I decided to not include the marker clustering option in this map for now as clustering would make it more difficult to analyse the categorisation as markers from multiple groupings would end up clustered together and lose their individual colours until the cluster is split.  Marker hover-overs display the borrower name and the pop-ups contain information about the borrower.  I still need to add in the borrowing period data, and also figure out how best to link out to information about the borrowings or page images.  The Chambers Library pin displays the same information as found in the ‘libraries’ page you’ve previously seen.

Also this week I responded to a couple of queries from the DSL people about Google Analytics and the icons that gets used for the site when posting on Facebook.  Facebook was picking out the University of Glasgow logo rather than the DSL one, which wasn’t ideal.  Apparently there’s a ‘meta’ tag that you need to add to the site header in order for Facebook to pick up the correct logo, as discussed here: https://stackoverflow.com/questions/7836753/how-to-customize-the-icon-displayed-on-facebook-when-posting-a-url-onto-wall

I also created a new user for the Ayr place-names project and dealt with a couple of minor issues with the CMS that Simon Taylor had encountered.  I also investigated a certificate error with the ohos.ac.uk website and responded to a query about QR codes from fellow developer David Wilson.  Also, Craig Lamont in Scottish Literature got in touch about a spreadsheet listed Burns manuscripts that he’s been working on with a view to turning it into a searchable online resource and I gave him some feedback about the structure of the spreadsheet.
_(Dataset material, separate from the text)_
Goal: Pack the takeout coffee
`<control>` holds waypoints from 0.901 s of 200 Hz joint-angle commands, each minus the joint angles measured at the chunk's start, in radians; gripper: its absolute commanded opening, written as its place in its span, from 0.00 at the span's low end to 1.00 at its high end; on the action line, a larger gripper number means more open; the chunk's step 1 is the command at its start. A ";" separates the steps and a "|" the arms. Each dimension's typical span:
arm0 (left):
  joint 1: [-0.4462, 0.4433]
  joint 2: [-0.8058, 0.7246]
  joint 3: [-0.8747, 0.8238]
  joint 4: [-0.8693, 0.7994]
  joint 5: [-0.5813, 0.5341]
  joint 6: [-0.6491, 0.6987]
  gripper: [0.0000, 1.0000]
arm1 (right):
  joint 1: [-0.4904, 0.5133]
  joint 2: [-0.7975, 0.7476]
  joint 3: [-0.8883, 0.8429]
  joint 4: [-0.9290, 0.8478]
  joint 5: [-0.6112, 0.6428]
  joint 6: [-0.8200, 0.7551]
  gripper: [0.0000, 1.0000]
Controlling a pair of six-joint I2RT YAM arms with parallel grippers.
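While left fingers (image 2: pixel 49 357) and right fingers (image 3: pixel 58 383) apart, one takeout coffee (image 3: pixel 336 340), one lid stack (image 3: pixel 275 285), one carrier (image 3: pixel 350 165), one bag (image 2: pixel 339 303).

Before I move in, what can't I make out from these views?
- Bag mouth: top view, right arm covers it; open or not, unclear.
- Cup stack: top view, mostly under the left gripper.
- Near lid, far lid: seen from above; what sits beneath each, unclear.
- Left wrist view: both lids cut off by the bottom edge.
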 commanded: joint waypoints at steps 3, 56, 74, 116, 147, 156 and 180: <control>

Finally, I did a bit of work for the Historical Thesaurus, working on a further script to match up HT and OED categories based on suggestions by researcher Beth Beattie.  I found a script I’d produced in from 2018 that ran pattern matching on headings and I adapted this to only look at subcats within 02.02 and 02.03, picking out all unmatched OED subcats from these (there are 627) and then finding all unmatched HT categories where our ‘t’ numbers match the OED path.  Previously the script used the HT oedmaincat column to link up OED and HT but this no longer matches (e.g. HT ‘smarten up’ has ‘t’ nums 02.02.16.02 which matches OED 02.02.16.02 ‘to smarten up’ whereas HT ‘oedmaincat’ is ’02.04.05.02’).

The script lists the various pattern matches at the top of the page and the output is displayed in a table that can be copied and pasted into Excel.  Of the 627 OED subcats there are 528 that match an HT category.  However, some of them potentially match multiple HT categories.  These appear in red while one to one matches appear in green.  Some of these multiple matches are due to Levenshtein matches (e.g. ‘sadism’ and ‘sadist’) but most are due to there being multiple subcats at different levels with the exact same heading.  These can be manually tweaked in Excel and then I could run the updated spreadsheet through a script to insert the connections.  We also had an HT team meeting this week that I attended.